Tavistock Adult Depression Study (TADS)
The Tavistock Adult Depression Study (TADS) is the first randomized controlled trial in the NHS to establish if long term psychoanalytic psychotherapy provides relief for patients suffering from chronic depression not helped by the treatments currently provided: antidepressants, short-term courses of counselling or cognitive behavioural therapy.
Clinical experience and existing research suggests that psychoanalytic therapies work, but this study tests the effectiveness of psychoanalytic psychotherapy using this most rigorous of scientific designs. The treatment tested is provided weekly over 18 months, as a treatment for persistent, chronic or treatment resistant depression.

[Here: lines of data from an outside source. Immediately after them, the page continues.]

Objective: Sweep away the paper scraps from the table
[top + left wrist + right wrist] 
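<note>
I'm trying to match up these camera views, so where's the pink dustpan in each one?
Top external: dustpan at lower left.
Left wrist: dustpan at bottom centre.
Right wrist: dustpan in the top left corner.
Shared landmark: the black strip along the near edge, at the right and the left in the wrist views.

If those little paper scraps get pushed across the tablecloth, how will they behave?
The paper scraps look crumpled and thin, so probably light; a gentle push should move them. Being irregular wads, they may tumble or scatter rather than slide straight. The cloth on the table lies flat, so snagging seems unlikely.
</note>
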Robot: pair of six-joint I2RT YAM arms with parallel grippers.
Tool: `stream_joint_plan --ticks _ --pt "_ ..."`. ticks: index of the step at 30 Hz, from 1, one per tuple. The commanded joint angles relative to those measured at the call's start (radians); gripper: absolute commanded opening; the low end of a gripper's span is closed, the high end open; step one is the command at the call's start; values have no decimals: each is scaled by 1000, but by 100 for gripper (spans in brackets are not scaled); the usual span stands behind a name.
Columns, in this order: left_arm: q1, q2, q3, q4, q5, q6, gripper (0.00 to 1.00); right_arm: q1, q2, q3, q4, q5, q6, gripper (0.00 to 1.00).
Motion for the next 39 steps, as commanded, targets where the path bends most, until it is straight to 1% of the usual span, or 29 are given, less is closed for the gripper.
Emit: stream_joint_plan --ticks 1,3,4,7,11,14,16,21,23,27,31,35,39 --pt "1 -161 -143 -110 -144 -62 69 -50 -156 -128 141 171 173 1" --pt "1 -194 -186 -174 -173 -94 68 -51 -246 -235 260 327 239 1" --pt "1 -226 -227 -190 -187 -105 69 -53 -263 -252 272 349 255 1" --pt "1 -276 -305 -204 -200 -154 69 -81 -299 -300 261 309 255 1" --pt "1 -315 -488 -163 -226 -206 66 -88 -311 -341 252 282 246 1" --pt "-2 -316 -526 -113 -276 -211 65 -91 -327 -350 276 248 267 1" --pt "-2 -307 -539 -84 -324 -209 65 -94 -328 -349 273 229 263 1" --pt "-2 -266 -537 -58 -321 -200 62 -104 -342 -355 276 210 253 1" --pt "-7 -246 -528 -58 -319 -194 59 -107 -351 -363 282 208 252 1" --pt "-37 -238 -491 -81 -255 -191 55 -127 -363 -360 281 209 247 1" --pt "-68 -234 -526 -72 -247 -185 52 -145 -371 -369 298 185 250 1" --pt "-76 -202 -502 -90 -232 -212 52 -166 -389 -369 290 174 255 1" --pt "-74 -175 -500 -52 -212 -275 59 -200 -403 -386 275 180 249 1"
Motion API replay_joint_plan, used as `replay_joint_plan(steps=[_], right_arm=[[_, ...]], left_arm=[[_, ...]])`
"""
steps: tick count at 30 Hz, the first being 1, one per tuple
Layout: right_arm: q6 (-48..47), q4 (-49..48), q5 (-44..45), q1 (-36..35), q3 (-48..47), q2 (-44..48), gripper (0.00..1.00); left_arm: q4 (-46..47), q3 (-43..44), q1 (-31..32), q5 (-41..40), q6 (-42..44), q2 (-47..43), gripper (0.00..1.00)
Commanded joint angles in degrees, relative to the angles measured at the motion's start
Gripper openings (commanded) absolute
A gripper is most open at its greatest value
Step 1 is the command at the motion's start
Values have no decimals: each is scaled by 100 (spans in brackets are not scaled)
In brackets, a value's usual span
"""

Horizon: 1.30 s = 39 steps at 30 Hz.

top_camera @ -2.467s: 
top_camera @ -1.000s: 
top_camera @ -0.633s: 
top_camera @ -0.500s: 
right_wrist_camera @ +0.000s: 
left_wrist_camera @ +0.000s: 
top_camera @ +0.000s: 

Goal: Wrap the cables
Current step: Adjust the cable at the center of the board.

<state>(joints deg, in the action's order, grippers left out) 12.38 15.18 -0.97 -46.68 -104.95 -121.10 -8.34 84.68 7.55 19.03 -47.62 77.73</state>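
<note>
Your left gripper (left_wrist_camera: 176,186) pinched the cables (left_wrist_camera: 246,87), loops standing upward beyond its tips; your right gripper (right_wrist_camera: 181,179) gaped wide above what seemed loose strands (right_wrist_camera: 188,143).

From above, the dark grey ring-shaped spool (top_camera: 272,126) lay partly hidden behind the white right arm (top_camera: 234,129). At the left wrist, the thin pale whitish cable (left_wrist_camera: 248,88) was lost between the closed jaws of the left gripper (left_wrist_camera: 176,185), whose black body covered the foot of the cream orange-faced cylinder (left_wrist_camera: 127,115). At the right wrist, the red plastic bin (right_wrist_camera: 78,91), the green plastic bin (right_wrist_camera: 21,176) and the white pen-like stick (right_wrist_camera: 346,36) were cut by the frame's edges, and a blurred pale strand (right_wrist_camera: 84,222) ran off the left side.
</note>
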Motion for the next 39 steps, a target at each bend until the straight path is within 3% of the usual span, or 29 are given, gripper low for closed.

Psychoanalytic psychotherapy sets out to address the personal and psychological issues which are thought to underlie chronic depression.
Project detail
Methodology
As a pragmatic RCT, this study compared the psychoanalytic psychotherapy with a control group receiving the treatments currently approved by the NICE depression guidance administered by their GP who could refer them on to other specialist provision. Exceptionally, the study included a two-year follow-up after treatment completion.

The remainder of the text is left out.